Personal information
- Born: July 22, 1897 Monmouth, Illinois, U.S.
- Died: January 8, 1969 (aged 71) Green Bay, Wisconsin, U.S.

Career information
- College: Monmouth (IL)

Career history
- 1921–1922: Rock Island Independents
- 1922–1924: Green Bay Packers
- 1925: Frankford Yellow Jackets
- 1925–1927: Green Bay Packers
- 1927: New York Yankees
- 1928–1932: Green Bay Packers

Awards and highlights
- 3× NFL champion (1929, 1930, 1931); Second-Team All-Pro (1929); Green Bay Packers Hall of Fame;

= Jug Earp =

American football player (1897–1969)

Francis Louis "Jug" Earp (July 22, 1897 – January 8, 1969) was an American professional football player.

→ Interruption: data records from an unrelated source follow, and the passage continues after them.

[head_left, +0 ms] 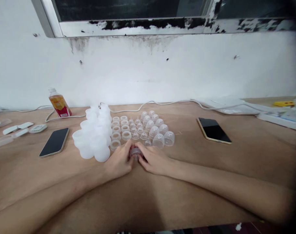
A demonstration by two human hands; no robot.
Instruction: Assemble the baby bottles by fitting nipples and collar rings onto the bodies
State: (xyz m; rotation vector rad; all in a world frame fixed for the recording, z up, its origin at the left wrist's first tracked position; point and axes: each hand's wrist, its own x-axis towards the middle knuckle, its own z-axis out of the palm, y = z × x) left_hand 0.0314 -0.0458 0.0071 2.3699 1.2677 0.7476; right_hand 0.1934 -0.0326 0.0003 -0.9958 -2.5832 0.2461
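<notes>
My left hand (120, 160) and my right hand (155, 158) meet at the middle of the table, fingertips closed around a translucent collar ring (135, 151). Something clear shows under the ring, perhaps a nipple, but the fingers partly cover it. Just beyond my hands stand two columns of collar rings (126, 135). To their right are clear silicone bottle nipples (135, 136), then rows of clear domed caps (158, 141). Left of the rings, frosted white bottles (102, 153) are packed close together in a block.
A phone (54, 143) lies at left, another (214, 130) at right. A drink bottle (60, 103) stands near the wall, by a white cable (148, 103). Small white pieces (38, 128) lie far left. A plastic bag (226, 106) and power strip (279, 121) are at the back right.
</notes>
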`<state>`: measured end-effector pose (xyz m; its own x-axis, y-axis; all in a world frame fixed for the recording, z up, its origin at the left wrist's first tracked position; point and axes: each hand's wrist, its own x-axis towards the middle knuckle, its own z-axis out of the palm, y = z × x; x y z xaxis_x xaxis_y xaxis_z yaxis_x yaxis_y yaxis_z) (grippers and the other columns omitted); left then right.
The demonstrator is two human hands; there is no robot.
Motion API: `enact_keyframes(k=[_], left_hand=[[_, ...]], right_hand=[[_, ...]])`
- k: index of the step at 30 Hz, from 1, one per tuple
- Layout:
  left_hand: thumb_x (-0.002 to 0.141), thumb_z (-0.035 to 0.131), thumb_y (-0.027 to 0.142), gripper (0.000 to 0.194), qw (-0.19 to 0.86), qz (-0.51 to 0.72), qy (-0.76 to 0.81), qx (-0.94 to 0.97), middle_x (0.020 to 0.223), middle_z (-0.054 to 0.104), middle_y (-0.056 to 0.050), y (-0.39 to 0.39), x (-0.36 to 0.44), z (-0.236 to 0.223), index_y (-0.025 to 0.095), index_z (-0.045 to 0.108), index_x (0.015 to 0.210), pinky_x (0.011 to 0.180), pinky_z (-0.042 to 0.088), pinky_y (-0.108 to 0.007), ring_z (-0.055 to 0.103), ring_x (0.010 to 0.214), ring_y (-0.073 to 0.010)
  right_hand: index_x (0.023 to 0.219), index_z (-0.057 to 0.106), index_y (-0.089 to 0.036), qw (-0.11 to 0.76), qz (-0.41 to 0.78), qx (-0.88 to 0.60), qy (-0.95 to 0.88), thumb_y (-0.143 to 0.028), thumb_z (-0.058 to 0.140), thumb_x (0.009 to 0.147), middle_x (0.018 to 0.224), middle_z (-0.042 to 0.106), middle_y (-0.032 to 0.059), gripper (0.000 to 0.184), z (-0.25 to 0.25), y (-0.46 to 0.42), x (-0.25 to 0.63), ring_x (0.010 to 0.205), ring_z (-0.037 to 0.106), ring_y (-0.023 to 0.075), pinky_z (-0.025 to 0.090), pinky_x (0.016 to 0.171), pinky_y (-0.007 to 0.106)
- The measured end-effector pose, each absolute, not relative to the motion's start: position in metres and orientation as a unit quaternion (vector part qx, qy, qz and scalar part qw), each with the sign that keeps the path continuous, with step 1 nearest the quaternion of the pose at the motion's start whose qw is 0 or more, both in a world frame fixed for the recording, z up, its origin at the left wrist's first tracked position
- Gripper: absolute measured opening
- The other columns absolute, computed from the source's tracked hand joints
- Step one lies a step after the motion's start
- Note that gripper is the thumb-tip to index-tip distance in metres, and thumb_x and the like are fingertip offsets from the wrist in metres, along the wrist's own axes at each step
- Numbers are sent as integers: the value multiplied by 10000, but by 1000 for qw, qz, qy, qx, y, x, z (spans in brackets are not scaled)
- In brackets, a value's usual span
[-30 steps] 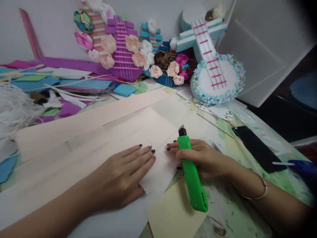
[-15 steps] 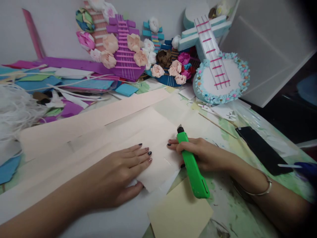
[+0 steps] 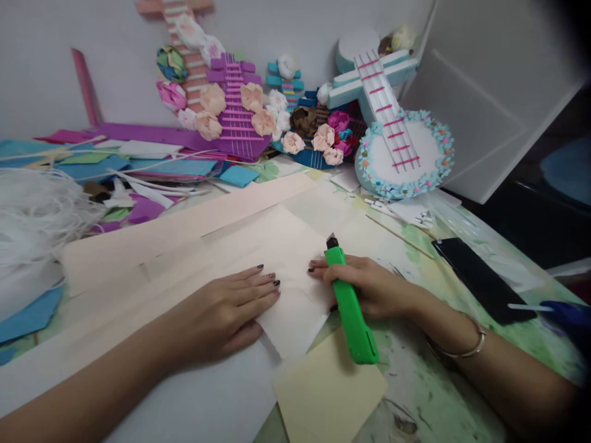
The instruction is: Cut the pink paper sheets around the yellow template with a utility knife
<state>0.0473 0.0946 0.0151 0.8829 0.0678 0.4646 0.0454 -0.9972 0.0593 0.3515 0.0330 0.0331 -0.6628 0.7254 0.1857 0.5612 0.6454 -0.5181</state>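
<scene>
My left hand (image 3: 231, 311) lies flat, fingers stretched out, on a sheet of pale peach paper (image 3: 293, 246). In my right hand (image 3: 364, 283) is a green box cutter (image 3: 348, 307), held between thumb and palm with its short blade pointing away from me. The fingertips of that hand rest on the right edge of the peach paper. Under the near corner of the peach paper lies a white sheet (image 3: 203, 400). A square of pale yellow paper (image 3: 330, 391) sits just below the box cutter's butt end.
Decorated toy guitars, including a light-blue one (image 3: 399, 141) and a purple one (image 3: 235, 123), stand along the wall. White string (image 3: 41, 215) is heaped at left beside coloured paper scraps (image 3: 175, 166). A thin stick (image 3: 399, 235) and a black phone-like slab (image 3: 484, 280) lie at right.
The whole view has shifted slightly, so the guitars and string sit a little lower. Both hands remain on the peach paper, and the box cutter stays in my right hand.
</scene>
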Motion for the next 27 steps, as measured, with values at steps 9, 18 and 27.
enact_keyframes(k=[9,18,27], left_hand=[[960,378,38,377,-32,266,48,962,1228,668,-166,96,49,6,66,539,1300,1077,462,-427,584,1231,-236],[1008,308,77,535,1,240,49,970,1318,617,-150,98,39,4,151,249,1535,1139,377,-395,477,1337,-217],[996,364,71,572,10,266,56,962,1317,613,-169,101,39,4,159,226,1544,1124,395,-451,494,1322,-245]], right_hand=[[1184,449,-218,161,241,-384,-877,-222,689,811,1508,442,146,444,29,35,343,1397,416,238,389,1121,407],[1236,471,-228,152,269,-386,-869,-169,703,774,1495,462,134,521,32,41,347,1360,463,270,421,1081,425],[1218,481,-213,153,262,-379,-874,-226,736,770,1481,478,145,516,33,40,346,1377,444,261,408,1099,421]])
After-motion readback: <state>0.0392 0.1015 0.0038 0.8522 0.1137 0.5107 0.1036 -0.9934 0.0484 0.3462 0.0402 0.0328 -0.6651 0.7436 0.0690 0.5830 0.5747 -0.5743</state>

He attended Monmouth College in Monmouth, Illinois with the class of 1921. He played 11 seasons in the National Football League (NFL), mostly with the Green Bay Packers, and was inducted into the Green Bay Packers Hall of Fame in 1970. He was named to the Green Bay Press-Gazette's list of All-Pros as a 2nd Teamer in 1929. He also played with the Rock Island Independents, three games for the New York Yankees, and one game for the Frankford Yellow Jackets.